Detailed explanation in Java : recursive to DP


  • 0
    L

    Firstly, let us establish the recurrence relationship since that will be used for both recursive and iterative using dp. The recurrence relationship looks like:

    T(n,i) = Max of ( a[i]+T(n,i+2) , a[i+1] + T(n,i+3)).

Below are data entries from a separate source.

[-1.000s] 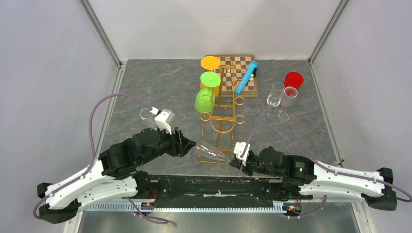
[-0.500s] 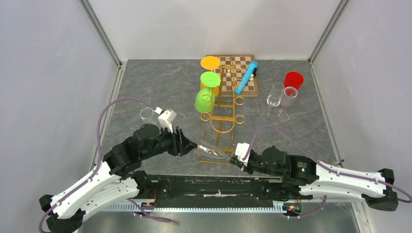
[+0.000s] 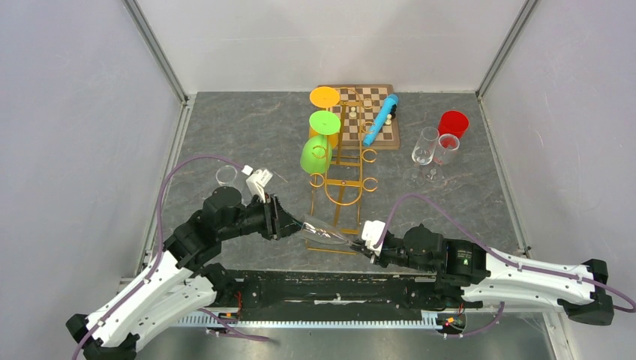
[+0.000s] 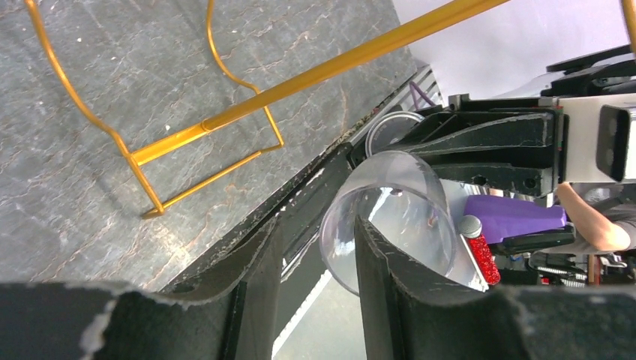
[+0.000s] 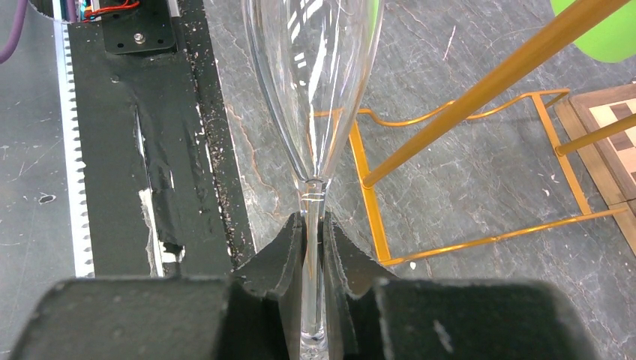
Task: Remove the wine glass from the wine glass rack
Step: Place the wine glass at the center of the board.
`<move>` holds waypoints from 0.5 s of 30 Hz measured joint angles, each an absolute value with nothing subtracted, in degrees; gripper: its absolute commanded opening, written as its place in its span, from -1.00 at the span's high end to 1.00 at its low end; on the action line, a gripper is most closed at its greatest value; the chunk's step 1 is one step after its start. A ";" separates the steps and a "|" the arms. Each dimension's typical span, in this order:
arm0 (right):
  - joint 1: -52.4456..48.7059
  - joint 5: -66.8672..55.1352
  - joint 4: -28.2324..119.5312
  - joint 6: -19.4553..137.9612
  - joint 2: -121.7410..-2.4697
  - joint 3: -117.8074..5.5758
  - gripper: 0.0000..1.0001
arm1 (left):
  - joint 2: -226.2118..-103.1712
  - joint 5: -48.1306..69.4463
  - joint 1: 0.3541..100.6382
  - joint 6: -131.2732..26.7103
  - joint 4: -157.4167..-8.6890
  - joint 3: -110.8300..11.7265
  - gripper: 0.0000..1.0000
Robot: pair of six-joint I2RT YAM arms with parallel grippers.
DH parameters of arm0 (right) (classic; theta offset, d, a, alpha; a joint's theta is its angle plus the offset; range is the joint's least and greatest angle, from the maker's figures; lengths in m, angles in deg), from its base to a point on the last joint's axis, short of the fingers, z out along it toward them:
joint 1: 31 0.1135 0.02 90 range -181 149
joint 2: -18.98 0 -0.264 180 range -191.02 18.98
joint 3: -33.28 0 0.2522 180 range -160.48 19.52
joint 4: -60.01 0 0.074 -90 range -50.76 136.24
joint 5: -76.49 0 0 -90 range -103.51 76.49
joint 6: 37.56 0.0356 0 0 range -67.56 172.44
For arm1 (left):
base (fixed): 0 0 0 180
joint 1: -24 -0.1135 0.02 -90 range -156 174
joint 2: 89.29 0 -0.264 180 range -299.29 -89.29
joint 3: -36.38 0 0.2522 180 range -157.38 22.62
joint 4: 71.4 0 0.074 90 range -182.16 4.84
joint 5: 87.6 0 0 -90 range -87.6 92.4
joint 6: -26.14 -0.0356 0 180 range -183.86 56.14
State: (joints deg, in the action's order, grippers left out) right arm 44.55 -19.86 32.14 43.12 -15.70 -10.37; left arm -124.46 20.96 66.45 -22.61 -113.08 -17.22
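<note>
Right wrist: right pincer (image 5: 313,232) clamps the glass (image 5: 315,75) by its stem beside the rack (image 5: 480,96); left pincer (image 4: 316,225), parted, seemingly straddles its rim.

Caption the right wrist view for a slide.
Right fingers pinch the clear wine glass by its stem, beside the gold wine glass rack.

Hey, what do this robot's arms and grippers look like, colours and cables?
The left arm and right arm match: white shells on the long links, black joints. A purple cable loops along each, and a white camera block sits at each wrist. The left gripper and right gripper have black fingers with rough, worn edges.
</note>
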 measured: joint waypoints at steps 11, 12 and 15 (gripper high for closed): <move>44.55 -19.90 32.49 42.55 -16.49 -10.37 1.00 | -124.53 27.06 64.95 -21.16 -109.82 -16.32 0.38; 44.55 -19.90 32.53 42.48 -16.51 -10.37 1.00 | -124.53 27.22 64.88 -21.14 -109.82 -16.32 0.41; 44.55 -19.92 32.70 42.29 -16.47 -10.37 1.00 | -124.53 28.09 64.66 -21.14 -109.80 -16.32 0.53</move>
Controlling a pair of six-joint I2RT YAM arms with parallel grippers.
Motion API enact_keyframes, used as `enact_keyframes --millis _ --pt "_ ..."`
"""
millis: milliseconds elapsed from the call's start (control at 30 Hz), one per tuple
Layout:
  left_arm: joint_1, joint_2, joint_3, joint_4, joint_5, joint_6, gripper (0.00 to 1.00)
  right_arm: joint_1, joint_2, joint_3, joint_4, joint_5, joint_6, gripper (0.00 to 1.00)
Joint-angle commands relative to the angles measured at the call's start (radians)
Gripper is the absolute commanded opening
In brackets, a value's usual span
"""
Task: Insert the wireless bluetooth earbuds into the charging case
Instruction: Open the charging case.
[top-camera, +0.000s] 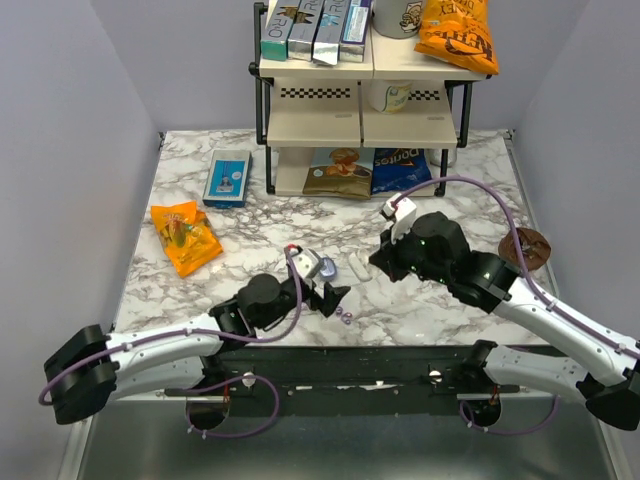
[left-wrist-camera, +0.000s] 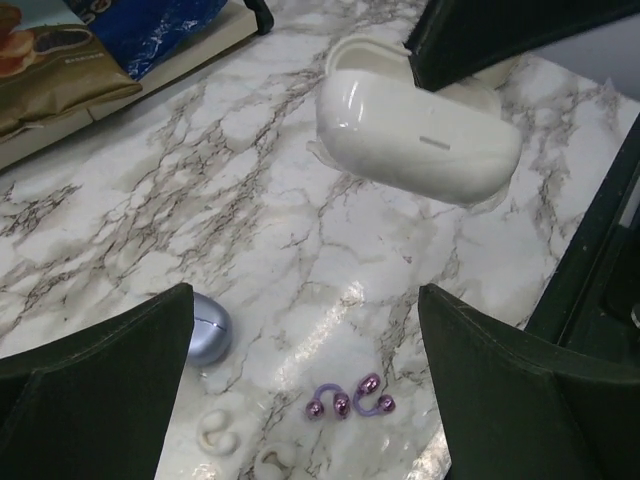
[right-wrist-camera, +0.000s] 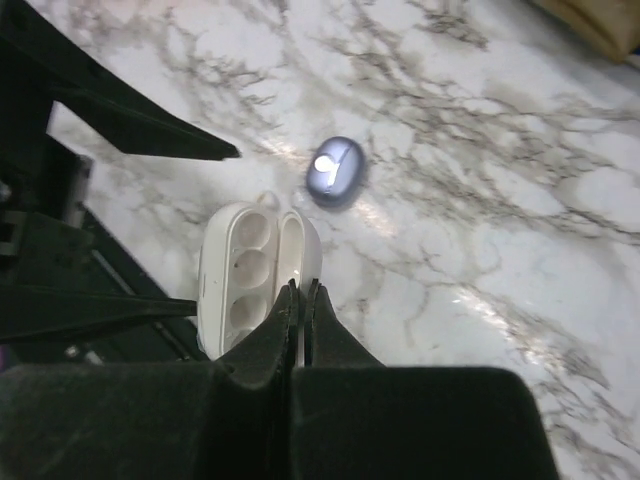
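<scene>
Two purple earbuds (left-wrist-camera: 350, 398) lie side by side on the marble, just ahead of my left gripper (left-wrist-camera: 305, 300). That gripper is open, its fingers wide on either side and nothing between them. The lavender charging case (left-wrist-camera: 208, 328) sits closed by the left finger, and it shows blurred in the right wrist view (right-wrist-camera: 335, 170). From above, the earbuds (top-camera: 343, 315) rest near the table's front edge beside the left gripper (top-camera: 330, 295). My right gripper (right-wrist-camera: 302, 290) is shut, its tips at the open lid of a white oval case (right-wrist-camera: 245, 275). I cannot tell if they pinch that lid.
Two white earbuds (left-wrist-camera: 218, 432) lie near the purple ones. An orange snack bag (top-camera: 185, 237) and a blue box (top-camera: 228, 177) are at the left. At the back a shelf rack (top-camera: 360, 110) holds chip bags and boxes. A brown round object (top-camera: 525, 248) sits at the right edge.
</scene>
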Motion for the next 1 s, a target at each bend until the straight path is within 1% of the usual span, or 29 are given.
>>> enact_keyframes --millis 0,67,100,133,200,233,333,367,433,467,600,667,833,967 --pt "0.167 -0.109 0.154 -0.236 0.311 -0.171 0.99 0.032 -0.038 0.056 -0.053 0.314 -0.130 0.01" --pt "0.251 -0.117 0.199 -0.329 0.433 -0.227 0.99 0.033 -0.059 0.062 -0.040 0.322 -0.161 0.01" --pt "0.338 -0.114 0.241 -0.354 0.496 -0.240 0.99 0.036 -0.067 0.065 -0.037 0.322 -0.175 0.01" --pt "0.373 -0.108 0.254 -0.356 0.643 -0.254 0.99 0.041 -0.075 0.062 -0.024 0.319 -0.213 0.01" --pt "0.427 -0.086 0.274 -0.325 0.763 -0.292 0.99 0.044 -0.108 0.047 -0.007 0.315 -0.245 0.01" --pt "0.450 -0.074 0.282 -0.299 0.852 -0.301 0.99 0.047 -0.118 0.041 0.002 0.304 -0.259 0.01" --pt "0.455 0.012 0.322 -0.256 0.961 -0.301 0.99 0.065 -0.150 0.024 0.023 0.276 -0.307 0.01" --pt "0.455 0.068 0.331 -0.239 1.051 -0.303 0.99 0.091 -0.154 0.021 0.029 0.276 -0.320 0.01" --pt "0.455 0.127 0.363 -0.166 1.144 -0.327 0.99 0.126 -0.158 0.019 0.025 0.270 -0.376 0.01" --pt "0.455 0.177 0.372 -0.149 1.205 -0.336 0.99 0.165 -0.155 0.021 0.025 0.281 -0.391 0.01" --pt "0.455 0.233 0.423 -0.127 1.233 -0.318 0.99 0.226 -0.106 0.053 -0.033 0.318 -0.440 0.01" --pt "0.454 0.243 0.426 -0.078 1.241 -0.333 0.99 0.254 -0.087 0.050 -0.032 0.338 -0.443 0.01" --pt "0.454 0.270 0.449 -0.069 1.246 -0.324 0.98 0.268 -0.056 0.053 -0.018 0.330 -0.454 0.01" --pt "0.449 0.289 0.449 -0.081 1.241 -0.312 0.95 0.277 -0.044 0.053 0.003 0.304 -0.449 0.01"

    The recursive code based on this is:

      private static int recursive(int[] nums, int[] dp, int i)
      {
        if (i >= nums.length)
        {
          return 0;
        }
        if (nums.length == 1)
        {
          return nums[0];
        }
        if (nums.length == 2)
        {
          return Math.max(nums[0], nums[1]);
        }
        if (dp[i + 2] == -1)
        {
          dp[i + 2] = recursive(nums, dp, i + 2);
        }
        if (dp[i + 3] == -1)
        {
          dp[i + 3] = recursive(nums, dp, i + 3);
        }
        int even = nums[i] + dp[i + 2];
        int odd = (i + 1 < nums.length ? nums[i + 1] : 0) + dp[i + 3];
        int res = Math.max(even, odd);
        return res;
      }
    

    The time complexity for this looks to be linear with memoization but I will let someone more knowledgeable confirm that.

    Turning that into DP is fairly easy. This solution is O(n).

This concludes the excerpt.